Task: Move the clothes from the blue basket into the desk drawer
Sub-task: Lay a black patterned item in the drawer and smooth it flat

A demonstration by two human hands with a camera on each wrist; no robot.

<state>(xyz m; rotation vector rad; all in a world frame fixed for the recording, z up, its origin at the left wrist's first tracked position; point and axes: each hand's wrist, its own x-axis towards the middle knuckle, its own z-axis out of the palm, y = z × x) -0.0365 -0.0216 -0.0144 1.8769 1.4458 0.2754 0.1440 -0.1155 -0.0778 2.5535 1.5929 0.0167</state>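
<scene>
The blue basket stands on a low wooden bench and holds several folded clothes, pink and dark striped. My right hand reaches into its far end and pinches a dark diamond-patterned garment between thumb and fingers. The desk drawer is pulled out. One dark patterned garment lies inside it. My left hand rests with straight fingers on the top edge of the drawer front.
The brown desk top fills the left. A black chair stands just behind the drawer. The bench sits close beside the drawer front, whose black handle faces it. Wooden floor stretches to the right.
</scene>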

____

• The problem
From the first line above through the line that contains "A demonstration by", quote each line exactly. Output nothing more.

• Task solution
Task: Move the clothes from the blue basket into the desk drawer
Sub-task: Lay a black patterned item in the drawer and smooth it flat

A demonstration by two human hands with a camera on each wrist; no robot.

Thus the exercise is complete.